Aun no les había hablado acerca de su pasión, pero los va preparando entretanto, a fin de que
acepten mejor sus palabras cuando trate de ella». San Juan Crisóstomo

«Nuestro Señor Jesucristo ha dicho a todos, en diferentes ocasiones y dando diversas


pruebas: “Si alguno quiere venir detrás de mi, que se renuncie a sí mismo, tome su cruz y me
siga”; y además: “El que de entre vosotros no renuncie a todo lo que tiene, no puede ser mi
discípulo”. Nos parece, pues, exigir la renuncia más completa… “Donde está tu tesoro, dice
en otra parte, allí está tu corazón” (Mt 6,21). Si nosotros, pues, nos reservamos bienes
terrestres o algo perecedero, nuestro espíritu permanece atascado en ellos como en el barro.
Entonces es inevitable que nuestra alma sea incapaz de contemplar a Dios y se vuelve
insensible a los deseos y fulgores del Cielo y de los bienes que se nos han prometido. No
podremos obtener estos bienes más que si los pedimos sin cesar, con un ardiente deseo que,
por otra parte, hará ligero el esfuerzo necesario para alcanzarlos.
Renunciarse es, pues, desatar los lazos que nos atan a esta vida terrestre y pasajera,
liberarse de las contingencias humanas, a fin de hacernos más aptos para caminar por el
camino que conduce a Dios. Es liberarse de los impedimentos a fin de poseer y usar los
bienes que son “mucho más preciosos que el oro y la plata” (Sal 18,11). Y para decirlo del
todo, renunciarse es transportar el corazón humano a la vida del cielo, de tal manera que se
pueda decir: “Nuestra patria está en el cielo” (Flp 3,20). Y, sobre todo, es empezar a ser
semejante a Cristo, que por nosotros se hizo pobre, él que era rico (2Cor 8,9). Debemos
asemejarnos a él si queremos vivir según el Evangelio». San Basilio

CATECISMO
La cruz es camino a la luz

2015: El camino de la perfección pasa por la cruz. No hay santidad sin renuncia y sin
combate espiritual (ver 2Tim 4). El progreso espiritual implica la ascesis y la mortificación que
conducen gradualmente a vivir en la paz y el gozo de las bienaventuranzas.

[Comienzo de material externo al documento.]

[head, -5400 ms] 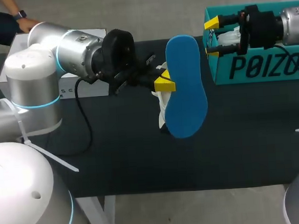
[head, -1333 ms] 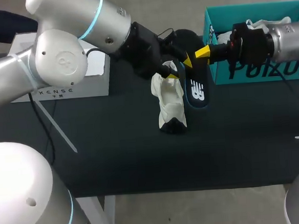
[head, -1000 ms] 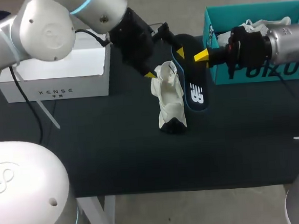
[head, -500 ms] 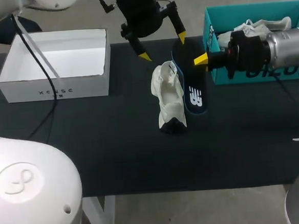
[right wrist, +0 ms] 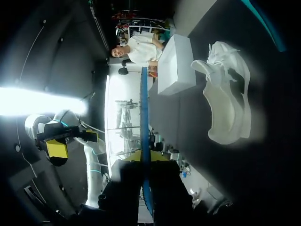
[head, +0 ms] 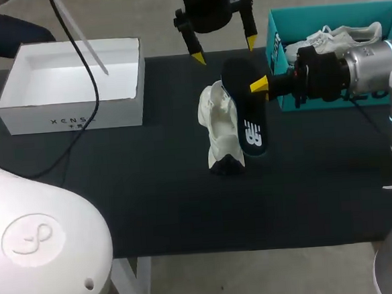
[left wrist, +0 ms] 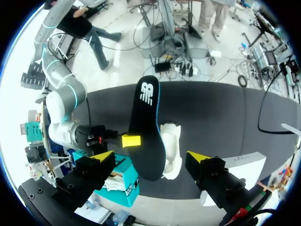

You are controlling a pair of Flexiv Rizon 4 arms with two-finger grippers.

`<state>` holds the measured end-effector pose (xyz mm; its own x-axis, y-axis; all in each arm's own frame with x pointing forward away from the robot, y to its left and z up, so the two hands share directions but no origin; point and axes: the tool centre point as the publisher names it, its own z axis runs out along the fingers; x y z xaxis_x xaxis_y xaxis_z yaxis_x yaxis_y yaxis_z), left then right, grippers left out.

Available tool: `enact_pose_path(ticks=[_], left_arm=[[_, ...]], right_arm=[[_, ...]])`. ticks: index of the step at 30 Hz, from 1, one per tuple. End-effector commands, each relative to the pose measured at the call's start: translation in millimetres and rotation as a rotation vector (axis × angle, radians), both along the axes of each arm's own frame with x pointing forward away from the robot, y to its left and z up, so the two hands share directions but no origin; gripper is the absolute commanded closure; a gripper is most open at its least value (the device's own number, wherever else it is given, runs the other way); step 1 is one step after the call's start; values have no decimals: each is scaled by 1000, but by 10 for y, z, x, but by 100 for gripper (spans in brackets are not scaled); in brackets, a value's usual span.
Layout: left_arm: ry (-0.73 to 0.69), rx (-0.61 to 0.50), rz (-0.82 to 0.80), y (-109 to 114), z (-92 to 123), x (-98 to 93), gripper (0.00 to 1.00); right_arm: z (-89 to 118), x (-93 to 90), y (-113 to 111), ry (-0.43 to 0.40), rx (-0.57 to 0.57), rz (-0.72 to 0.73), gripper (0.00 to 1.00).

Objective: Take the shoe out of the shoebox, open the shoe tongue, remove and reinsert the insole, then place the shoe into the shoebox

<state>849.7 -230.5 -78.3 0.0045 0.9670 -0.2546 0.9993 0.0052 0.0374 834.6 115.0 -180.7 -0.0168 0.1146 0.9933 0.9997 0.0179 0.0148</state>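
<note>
My right gripper (head: 259, 85) holds the insole (head: 250, 126) just beside the white shoe (head: 220, 128).
Its fingers are clamped on the dark insole. The shoe stands on the black table (head: 152, 190), near the teal shoebox (head: 274, 44). My left gripper (head: 223, 51) hangs above both, fingers wide apart.

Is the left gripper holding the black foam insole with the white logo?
No, the left gripper hangs open and empty, while the black foam insole is clamped in the right gripper beside the white shoe.
</note>
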Motion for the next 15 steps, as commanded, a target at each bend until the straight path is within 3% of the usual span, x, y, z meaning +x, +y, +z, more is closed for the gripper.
enact_pose_path(ticks=[1, 15], left_arm=[[-14, 86, 6, -22, 39, 47, 0], [-12, 79, 12, 5, 9, 110, 0]], right_arm=[[-29, 25, 42, 3, 5, 4, 100], [-39, 37, 110, 9, 4, 7, 100]])
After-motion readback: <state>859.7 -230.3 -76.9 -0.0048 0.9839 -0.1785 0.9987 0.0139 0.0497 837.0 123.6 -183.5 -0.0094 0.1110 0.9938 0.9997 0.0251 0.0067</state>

La muerte y la vida en Cristo

1010: Gracias a Cristo, la muerte cristiana tiene un sentido positivo. «Para mí, la vida es
Cristo y morir una ganancia» (Flp 1, 21). «Es cierta esta afirmación: si hemos muerto con Él,
también viviremos con Él» (2Tim 2, 11). La novedad esencial de la muerte cristiana está ahí:
por el Bautismo, el cristiano está ya sacramentalmente «muerto con Cristo», para vivir una
vida nueva; y si morimos en la gracia de Cristo, la muerte física consuma este «morir con
Cristo» y perfecciona así nuestra incorporación a El en su acto redentor.

1011: En la muerte, Dios llama al hombre hacia sí. Por eso, el cristiano puede experimentar
hacia la muerte un deseo semejante al de S. Pablo: «Deseo partir y estar con Cristo» (Flp 1,
23); y puede transformar su propia muerte en un acto de obediencia y de amor hacia el
Padre, a ejemplo de Cristo (ver Lc 23, 46).

«El que quiere a su padre o a su madre más que a mí…»

2232: Los vínculos familiares, aunque son muy importantes, no son absolutos. A la par que el
hijo crece hacia una madurez y autonomía humanas y espirituales, la vocación singular que
viene de Dios se afirma con más claridad y fuerza. Los padres deben respetar esta llamada y
favorecer la respuesta de sus hijos para seguirla. Es preciso convencerse de que la vocación
primera del cristiano es seguir a Jesús.
2233: Hacerse discípulo de Jesús es aceptar la invitación a pertenecer a la familia de Dios, a
vivir en conformidad con su manera de vivir: «El que cumpla la voluntad de mi Padre celestial,
éste es mi hermano, mi hermana y mi madre» (Mt 12, 49). Los padres deben acoger y
respetar con alegría y acción de gracias el llamamiento del Señor a uno de sus hijos para que
le siga en la virginidad por el Reino, en la vida consagrada o en el ministerio sacerdotal.